→ **Requirement**: For the material below, return exactly the lines starting at the line containing "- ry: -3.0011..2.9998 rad" and ending at the line containing "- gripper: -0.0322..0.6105", both ends included, and no others.

→ **Provided material**:

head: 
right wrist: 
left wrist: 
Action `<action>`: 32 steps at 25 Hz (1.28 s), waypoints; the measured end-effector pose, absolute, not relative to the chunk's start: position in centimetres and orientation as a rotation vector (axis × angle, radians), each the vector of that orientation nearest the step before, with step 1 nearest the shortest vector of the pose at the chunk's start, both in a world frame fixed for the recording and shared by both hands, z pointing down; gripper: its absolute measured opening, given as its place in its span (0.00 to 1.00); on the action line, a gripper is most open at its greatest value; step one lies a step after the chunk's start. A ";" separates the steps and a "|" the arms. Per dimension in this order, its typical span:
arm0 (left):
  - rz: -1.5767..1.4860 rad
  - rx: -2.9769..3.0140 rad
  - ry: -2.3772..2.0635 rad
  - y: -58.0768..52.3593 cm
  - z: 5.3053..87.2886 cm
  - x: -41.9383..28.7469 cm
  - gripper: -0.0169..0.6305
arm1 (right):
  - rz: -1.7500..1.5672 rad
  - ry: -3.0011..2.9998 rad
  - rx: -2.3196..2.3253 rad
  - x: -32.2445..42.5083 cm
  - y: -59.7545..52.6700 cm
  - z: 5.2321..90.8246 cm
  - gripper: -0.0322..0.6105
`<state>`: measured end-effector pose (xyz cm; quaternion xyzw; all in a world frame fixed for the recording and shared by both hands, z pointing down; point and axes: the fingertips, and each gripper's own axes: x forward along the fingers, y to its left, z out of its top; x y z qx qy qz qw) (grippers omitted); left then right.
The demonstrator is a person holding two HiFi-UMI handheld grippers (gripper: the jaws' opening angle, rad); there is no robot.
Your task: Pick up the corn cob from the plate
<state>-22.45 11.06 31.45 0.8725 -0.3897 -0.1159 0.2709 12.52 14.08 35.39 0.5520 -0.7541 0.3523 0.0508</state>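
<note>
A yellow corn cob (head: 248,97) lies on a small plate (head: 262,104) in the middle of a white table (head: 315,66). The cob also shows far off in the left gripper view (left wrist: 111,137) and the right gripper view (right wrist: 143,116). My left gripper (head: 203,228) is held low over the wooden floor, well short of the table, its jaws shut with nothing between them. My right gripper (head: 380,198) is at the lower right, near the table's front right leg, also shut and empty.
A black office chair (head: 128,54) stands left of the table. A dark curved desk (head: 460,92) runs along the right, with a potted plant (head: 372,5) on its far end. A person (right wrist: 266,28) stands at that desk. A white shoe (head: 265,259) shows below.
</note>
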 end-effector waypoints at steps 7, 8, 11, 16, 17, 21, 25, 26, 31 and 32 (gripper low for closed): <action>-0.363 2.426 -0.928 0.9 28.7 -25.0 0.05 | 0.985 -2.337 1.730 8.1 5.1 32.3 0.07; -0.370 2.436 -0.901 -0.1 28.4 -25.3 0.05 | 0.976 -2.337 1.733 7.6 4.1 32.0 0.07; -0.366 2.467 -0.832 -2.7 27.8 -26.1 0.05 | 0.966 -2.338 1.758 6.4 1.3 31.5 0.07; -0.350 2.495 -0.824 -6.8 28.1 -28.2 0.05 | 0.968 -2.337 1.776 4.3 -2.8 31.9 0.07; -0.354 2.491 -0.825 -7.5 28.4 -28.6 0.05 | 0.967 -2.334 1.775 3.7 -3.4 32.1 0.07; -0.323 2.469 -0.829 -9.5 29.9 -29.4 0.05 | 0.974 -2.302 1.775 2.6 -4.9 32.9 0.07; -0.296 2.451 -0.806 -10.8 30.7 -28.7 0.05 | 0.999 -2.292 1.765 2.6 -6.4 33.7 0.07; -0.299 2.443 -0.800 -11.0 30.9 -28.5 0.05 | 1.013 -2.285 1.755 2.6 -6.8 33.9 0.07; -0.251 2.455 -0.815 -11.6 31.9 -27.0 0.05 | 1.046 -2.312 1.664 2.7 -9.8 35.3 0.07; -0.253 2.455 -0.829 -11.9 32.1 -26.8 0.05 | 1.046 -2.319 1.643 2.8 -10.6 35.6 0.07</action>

→ **Task output**:
  - ry: -3.0011..2.9998 rad
  - rx: -2.3196..2.3253 rad
  - x: -32.2445..42.5083 cm
  - y: -59.7545..52.6700 cm
  - z: 5.2321..90.8246 cm
  - gripper: -0.0322..0.6105

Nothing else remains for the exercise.